— Required action —
Please copy out the entries below exactly, beginning with the line that contains "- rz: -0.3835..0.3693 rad" and ending with the line that contains "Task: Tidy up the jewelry", and include nothing outside that span.

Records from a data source
----------

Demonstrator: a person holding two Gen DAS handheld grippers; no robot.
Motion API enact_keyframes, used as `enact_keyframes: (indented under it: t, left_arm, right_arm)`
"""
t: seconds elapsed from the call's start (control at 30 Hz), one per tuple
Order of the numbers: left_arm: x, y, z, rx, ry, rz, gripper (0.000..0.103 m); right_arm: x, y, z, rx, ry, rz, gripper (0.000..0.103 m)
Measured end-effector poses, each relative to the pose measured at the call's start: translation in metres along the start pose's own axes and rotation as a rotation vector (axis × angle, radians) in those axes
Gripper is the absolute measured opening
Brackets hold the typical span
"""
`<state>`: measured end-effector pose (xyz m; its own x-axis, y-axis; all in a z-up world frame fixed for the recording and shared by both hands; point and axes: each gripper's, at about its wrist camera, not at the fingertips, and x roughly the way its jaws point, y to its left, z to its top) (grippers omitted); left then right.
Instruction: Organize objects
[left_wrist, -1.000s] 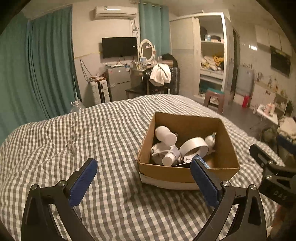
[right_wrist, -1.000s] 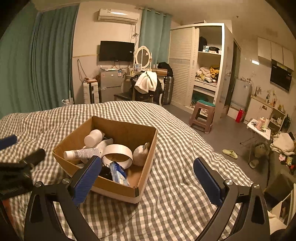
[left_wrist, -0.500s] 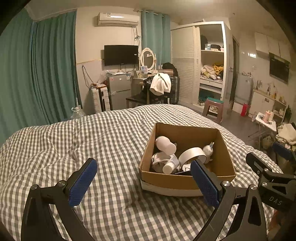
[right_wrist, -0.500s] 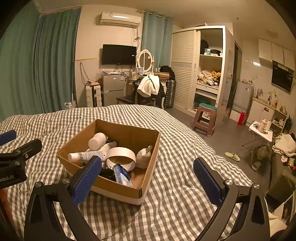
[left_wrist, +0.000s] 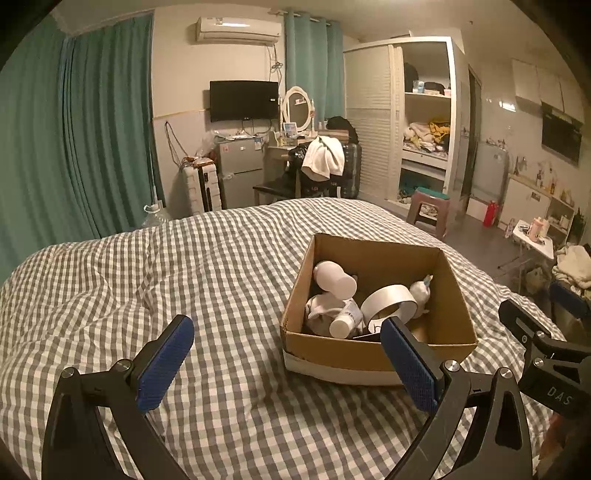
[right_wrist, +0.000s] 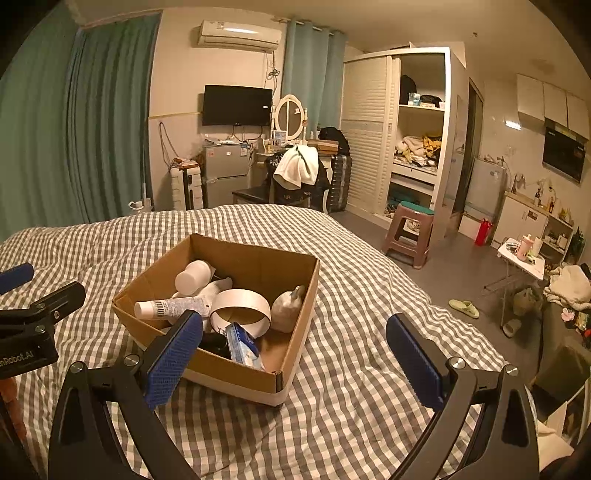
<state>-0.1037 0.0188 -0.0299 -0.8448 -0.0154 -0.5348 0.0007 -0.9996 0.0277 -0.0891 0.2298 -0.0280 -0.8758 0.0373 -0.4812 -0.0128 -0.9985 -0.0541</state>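
Observation:
An open cardboard box (left_wrist: 458, 306) (right_wrist: 299, 332) sits on the checked bed. In it lie a white bottle (left_wrist: 334, 278) (right_wrist: 192, 277), a white tube (right_wrist: 170, 306), a roll of white tape (left_wrist: 388, 301) (right_wrist: 240, 308), a grey-white pouch (right_wrist: 286, 304) and a blue packet (right_wrist: 242, 343). My left gripper (left_wrist: 288, 363) is open and empty, left of and before the box. My right gripper (right_wrist: 295, 360) is open and empty, over the box's near right corner. Each gripper shows at the edge of the other's view.
The grey-and-white checked duvet (left_wrist: 147, 280) covers the bed. Beyond it stand a small fridge (left_wrist: 240, 173), a chair with a white towel (left_wrist: 321, 157), a wardrobe (left_wrist: 424, 122) and a stool (right_wrist: 408, 229). Green curtains (left_wrist: 74, 147) hang at the left.
Both grippers have drawn back and risen a little, so the box looks smaller and farther. Both stay open and empty. The box's contents have not moved.

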Motion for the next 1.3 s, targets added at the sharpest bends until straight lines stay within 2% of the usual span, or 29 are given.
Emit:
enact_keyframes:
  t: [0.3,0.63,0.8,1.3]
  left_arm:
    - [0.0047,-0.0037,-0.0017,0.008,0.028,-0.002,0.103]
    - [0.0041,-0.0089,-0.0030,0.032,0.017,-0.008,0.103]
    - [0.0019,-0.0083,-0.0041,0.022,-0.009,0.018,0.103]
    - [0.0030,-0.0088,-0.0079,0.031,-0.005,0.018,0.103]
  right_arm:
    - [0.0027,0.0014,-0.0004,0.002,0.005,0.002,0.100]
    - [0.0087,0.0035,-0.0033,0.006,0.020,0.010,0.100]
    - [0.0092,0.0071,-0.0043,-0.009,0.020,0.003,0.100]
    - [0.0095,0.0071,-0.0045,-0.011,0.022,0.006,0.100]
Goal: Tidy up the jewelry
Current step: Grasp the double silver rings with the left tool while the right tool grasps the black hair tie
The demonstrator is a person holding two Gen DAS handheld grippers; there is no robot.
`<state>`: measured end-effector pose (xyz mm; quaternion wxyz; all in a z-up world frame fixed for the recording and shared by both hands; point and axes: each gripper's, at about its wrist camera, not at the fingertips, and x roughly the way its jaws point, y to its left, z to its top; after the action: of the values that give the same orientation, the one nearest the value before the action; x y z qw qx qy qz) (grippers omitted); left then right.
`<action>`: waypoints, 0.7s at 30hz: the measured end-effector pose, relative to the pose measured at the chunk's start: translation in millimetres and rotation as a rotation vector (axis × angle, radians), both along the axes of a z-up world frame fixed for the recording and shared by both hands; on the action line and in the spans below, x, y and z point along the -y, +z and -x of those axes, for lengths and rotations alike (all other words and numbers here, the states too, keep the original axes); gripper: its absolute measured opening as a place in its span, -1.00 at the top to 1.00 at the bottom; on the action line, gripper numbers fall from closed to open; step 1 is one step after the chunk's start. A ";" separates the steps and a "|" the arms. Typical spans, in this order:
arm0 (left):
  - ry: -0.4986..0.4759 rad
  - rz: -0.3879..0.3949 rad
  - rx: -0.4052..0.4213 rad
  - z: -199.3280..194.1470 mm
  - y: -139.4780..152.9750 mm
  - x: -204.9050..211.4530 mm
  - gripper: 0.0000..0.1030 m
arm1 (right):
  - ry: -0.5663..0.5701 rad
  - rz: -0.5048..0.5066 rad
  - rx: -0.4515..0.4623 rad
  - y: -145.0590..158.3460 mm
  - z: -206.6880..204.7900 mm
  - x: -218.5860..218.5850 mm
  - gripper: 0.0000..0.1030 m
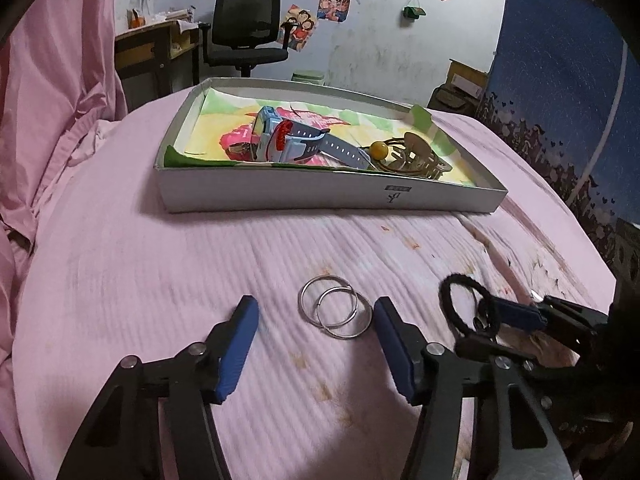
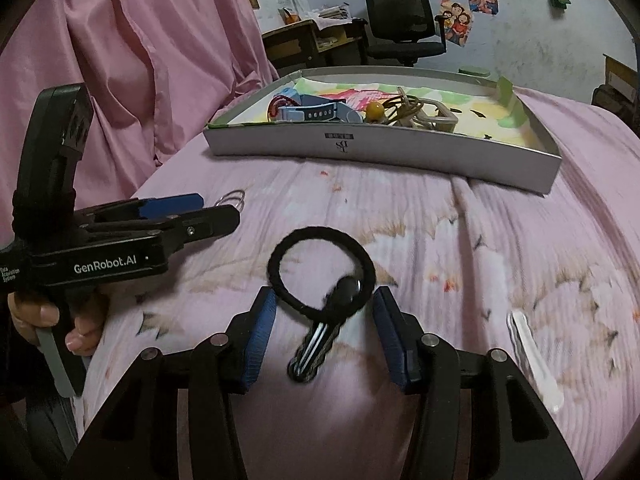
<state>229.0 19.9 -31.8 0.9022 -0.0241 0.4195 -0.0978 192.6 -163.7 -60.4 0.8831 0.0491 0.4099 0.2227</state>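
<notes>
My left gripper [image 1: 316, 322] is open around the rings [image 1: 334, 312]; my right gripper [image 2: 324, 312] is open around the hair tie [image 2: 322, 276].

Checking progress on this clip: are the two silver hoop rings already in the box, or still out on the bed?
Out. The silver hoop rings lie overlapping on the pink bedspread, short of the white box, ahead of the left gripper.

"GenRobot.AI" on left gripper [image 2: 222, 216] body.

pink bedsheet [image 1: 160, 280], office chair [image 1: 245, 28], wall posters [image 1: 334, 1]
</notes>
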 end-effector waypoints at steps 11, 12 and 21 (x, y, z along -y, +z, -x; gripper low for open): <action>-0.001 0.045 -0.012 -3.6 -2.7 -4.8 0.43 | -0.006 0.009 0.006 1.1 -25.6 -7.2 0.19; 0.001 0.050 -0.008 -2.8 -2.8 -5.0 0.45 | -0.006 0.009 0.006 0.7 -25.7 -7.1 0.24; 0.006 0.074 0.020 2.5 -3.6 -8.4 0.46 | -0.007 -0.001 0.022 -1.3 -21.8 -6.1 0.53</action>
<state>226.5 28.3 -35.4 0.9052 -0.0579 0.4062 -0.1107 214.4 -157.5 -61.8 0.8883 0.0486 0.4000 0.2204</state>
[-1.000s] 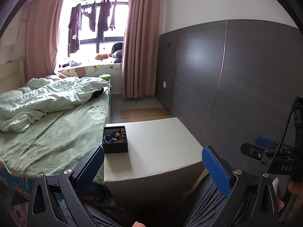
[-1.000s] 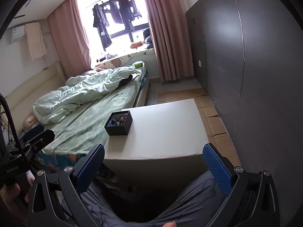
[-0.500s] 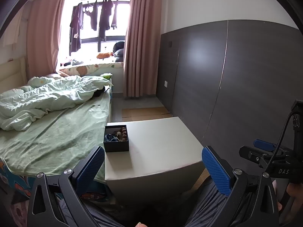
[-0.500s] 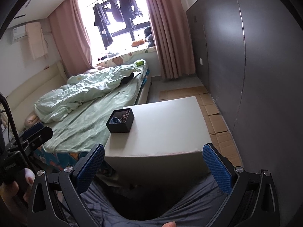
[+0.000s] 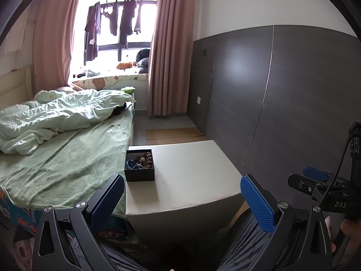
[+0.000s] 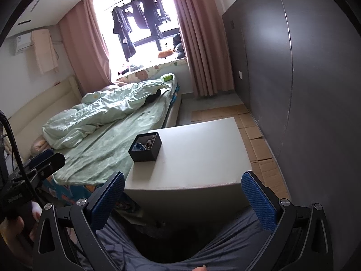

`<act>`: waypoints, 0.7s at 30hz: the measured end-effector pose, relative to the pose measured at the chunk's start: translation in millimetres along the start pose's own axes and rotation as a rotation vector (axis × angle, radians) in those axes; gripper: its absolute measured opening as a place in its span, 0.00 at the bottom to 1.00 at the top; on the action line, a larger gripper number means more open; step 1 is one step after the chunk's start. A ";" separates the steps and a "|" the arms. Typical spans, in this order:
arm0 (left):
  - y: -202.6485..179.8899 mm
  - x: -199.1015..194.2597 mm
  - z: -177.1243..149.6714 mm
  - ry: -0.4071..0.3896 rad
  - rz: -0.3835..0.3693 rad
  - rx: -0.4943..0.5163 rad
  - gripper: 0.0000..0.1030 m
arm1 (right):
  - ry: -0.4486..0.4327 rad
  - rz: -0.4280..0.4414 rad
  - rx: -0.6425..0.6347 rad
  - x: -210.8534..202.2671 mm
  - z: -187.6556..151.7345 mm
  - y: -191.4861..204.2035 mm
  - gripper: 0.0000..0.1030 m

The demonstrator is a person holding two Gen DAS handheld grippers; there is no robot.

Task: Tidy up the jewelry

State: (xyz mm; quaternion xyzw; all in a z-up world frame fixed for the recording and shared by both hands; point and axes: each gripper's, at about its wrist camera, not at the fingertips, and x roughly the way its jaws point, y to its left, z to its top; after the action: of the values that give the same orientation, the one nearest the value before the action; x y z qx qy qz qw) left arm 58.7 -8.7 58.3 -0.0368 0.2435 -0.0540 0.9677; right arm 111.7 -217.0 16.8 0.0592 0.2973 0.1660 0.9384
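I see the box (image 5: 140, 166) of beads on the table (image 5: 191, 176), at the table's corner nearest the bed (image 5: 63, 158). My left gripper (image 5: 182, 201) hangs short of the table's near edge, jaws wide and holding nothing. My right gripper (image 6: 183, 199) does likewise, wide and empty.

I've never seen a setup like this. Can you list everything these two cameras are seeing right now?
Open black square box: one, on white table's left edge, beads and jewelry inside.
Low white table: one, between bed and wall.
Bed with pale green sheet: one, left; crumpled quilt on top.
Pink curtains: two, beside window.
Dark hanging clothes: several, at window.
Dark grey wall panels: right.
Cardboard sheets: tan, on floor.
Left gripper: open, empty.
Right gripper: open, empty.
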 end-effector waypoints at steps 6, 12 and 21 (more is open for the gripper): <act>1.4 -1.4 1.0 0.004 -0.003 -0.002 1.00 | -0.001 0.008 0.001 -1.9 -2.4 -1.3 1.00; 3.1 -3.7 1.2 0.003 -0.003 -0.003 1.00 | -0.001 0.014 -0.008 -0.5 -2.6 -1.3 1.00; 3.8 -4.6 2.0 0.005 -0.003 -0.004 1.00 | -0.001 0.015 -0.005 -1.0 -2.2 -0.9 1.00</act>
State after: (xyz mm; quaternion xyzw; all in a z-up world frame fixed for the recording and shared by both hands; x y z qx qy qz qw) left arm 56.0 -4.3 61.8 -0.0390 0.2462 -0.0552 0.9669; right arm 109.9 -218.1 15.3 0.0592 0.2958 0.1735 0.9375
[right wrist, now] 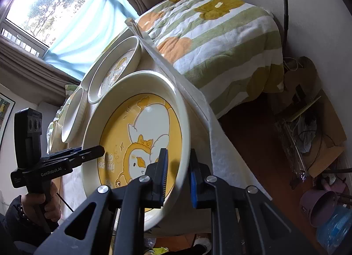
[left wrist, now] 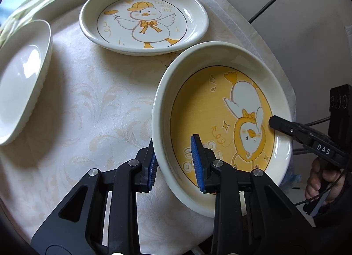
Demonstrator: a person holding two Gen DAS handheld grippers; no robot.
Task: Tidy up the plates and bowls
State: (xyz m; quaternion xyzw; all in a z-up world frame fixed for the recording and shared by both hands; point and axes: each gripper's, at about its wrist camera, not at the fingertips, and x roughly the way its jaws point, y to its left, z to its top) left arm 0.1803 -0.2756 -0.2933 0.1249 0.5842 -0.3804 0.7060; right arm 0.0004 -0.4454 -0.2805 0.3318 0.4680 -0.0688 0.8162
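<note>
Yellow plate (left wrist: 220,109): near right corner of your bench (left wrist: 92,100), tilted, near rim raised.
Left gripper (left wrist: 176,167): your fingers straddle the plate's near-left rim, one blue pad (left wrist: 198,162) inside, one outside; clamped on the plate.
Right gripper (right wrist: 177,173): your fingers straddle the opposite rim, one inside, one outside; whether they grip it, I cannot tell.
Duck plate (left wrist: 143,17): flat on the bench, far side, just beyond the yellow plate.
White bowl (left wrist: 22,78): left edge of the bench, apart from both plates.
Quilt (right wrist: 220,41): striped, on the bed behind the bench.
</note>
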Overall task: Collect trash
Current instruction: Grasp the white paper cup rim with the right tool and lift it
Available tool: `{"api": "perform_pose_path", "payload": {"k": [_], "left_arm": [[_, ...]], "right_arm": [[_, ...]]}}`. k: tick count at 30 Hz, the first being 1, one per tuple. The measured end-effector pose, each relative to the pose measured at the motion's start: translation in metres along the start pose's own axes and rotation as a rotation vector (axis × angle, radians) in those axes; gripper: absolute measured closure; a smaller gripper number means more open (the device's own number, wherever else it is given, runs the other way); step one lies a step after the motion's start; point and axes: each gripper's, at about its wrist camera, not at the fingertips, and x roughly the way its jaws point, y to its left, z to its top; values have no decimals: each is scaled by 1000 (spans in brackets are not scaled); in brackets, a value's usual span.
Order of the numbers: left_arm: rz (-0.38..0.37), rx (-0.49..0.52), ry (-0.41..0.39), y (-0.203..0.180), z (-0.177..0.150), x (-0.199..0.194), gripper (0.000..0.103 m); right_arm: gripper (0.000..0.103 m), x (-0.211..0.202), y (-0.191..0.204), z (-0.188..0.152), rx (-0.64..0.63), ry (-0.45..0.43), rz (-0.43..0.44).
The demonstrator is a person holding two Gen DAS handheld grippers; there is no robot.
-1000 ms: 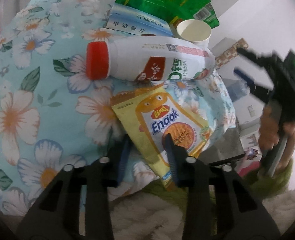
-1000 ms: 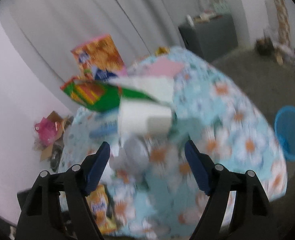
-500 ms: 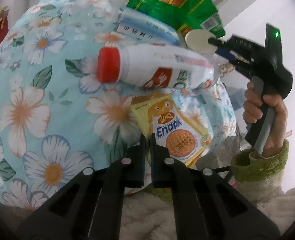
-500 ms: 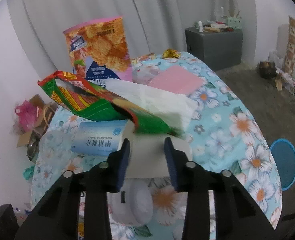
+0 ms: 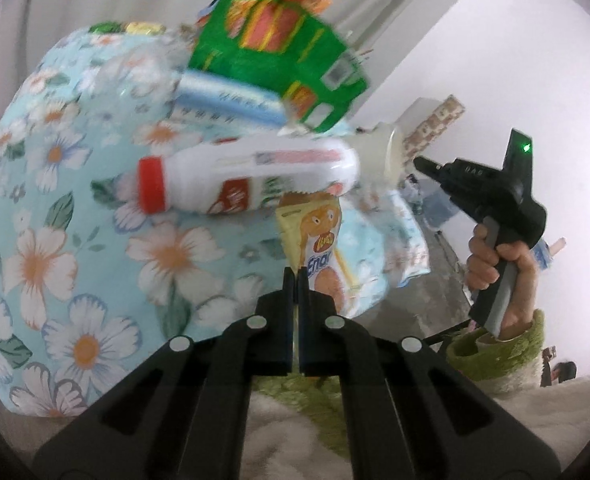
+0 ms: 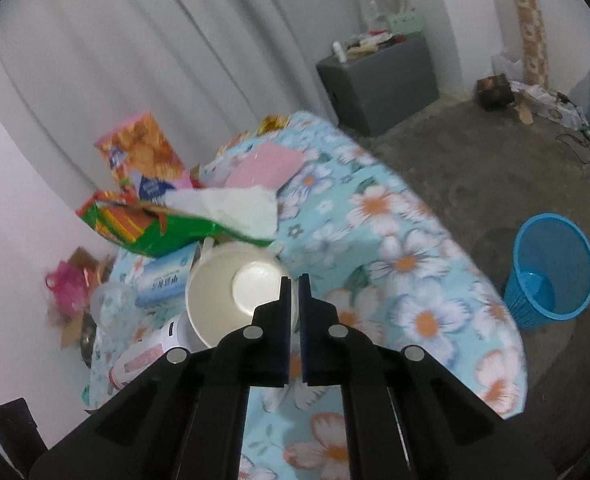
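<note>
My left gripper [image 5: 296, 280] is shut on the lower edge of a yellow Enaak snack packet [image 5: 322, 248], lifted above the floral tablecloth [image 5: 55, 208]. A white bottle with a red cap [image 5: 247, 178] lies on its side behind it. My right gripper [image 6: 294, 280] is shut on the rim of a white paper cup [image 6: 231, 292], tilted with its inside facing the camera; it also shows in the left wrist view [image 5: 379, 156], where the gripper's fingertips are hidden behind the cup. A green snack bag [image 6: 151, 228] and a white tissue [image 6: 231, 208] lie behind the cup.
A blue waste basket [image 6: 551, 272] stands on the floor right of the table. A blue tissue pack [image 6: 163, 280], an orange snack box [image 6: 143, 152] and a pink sheet [image 6: 267, 164] lie on the table. A grey cabinet [image 6: 379, 84] stands at the back.
Both grippers closed from open: the left on the Enaak packet, the right on the paper cup. Both objects have been lifted; the cup now tilts toward the right camera.
</note>
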Motion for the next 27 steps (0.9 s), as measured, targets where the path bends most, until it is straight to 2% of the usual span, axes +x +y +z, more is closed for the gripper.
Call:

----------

— Completed exercise —
  - rz: -0.3835..0.3693 rad
  - rx: -0.4943..0.5163 rad
  - gripper: 0.0000..0.1030 m
arm1 (right):
  - ry: -0.4486..0.4327 rad
  - rz: -0.4280..0.4414 rad
  - rx: -0.6425..0.6347 rad
  - x: -210.8534..202.2671 mm
  - z: -187.6556..151.7345 mm
  - y: -191.4861..204.2035 mm
  - gripper: 0.0000..0.1030 m

The demonstrator is a person holding two Gen DAS handheld grippers; there is no robot.

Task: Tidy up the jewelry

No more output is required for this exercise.